▶ [THE TASK]
Nothing but the lines from the one showing "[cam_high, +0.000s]" through the final line of the data below belongs in the answer, duplicated exactly and without pictures.

▶ [THE DATA]
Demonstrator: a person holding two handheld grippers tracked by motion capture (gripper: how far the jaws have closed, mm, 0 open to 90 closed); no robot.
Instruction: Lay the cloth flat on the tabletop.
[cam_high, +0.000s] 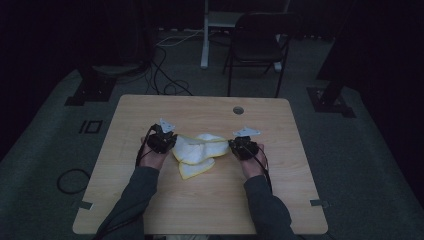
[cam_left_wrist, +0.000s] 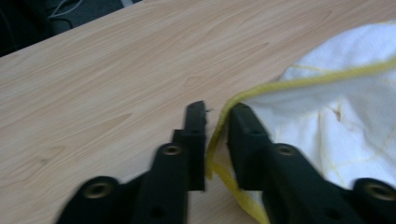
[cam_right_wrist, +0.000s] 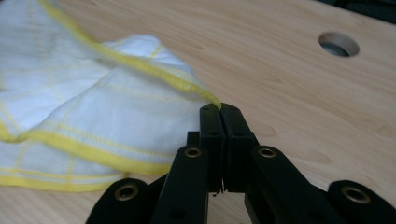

▶ [SOLUTION FOR THIS TASK]
[cam_high, +0.000s] 
[cam_left_wrist, +0.000s] 
[cam_right_wrist, +0.000s] 

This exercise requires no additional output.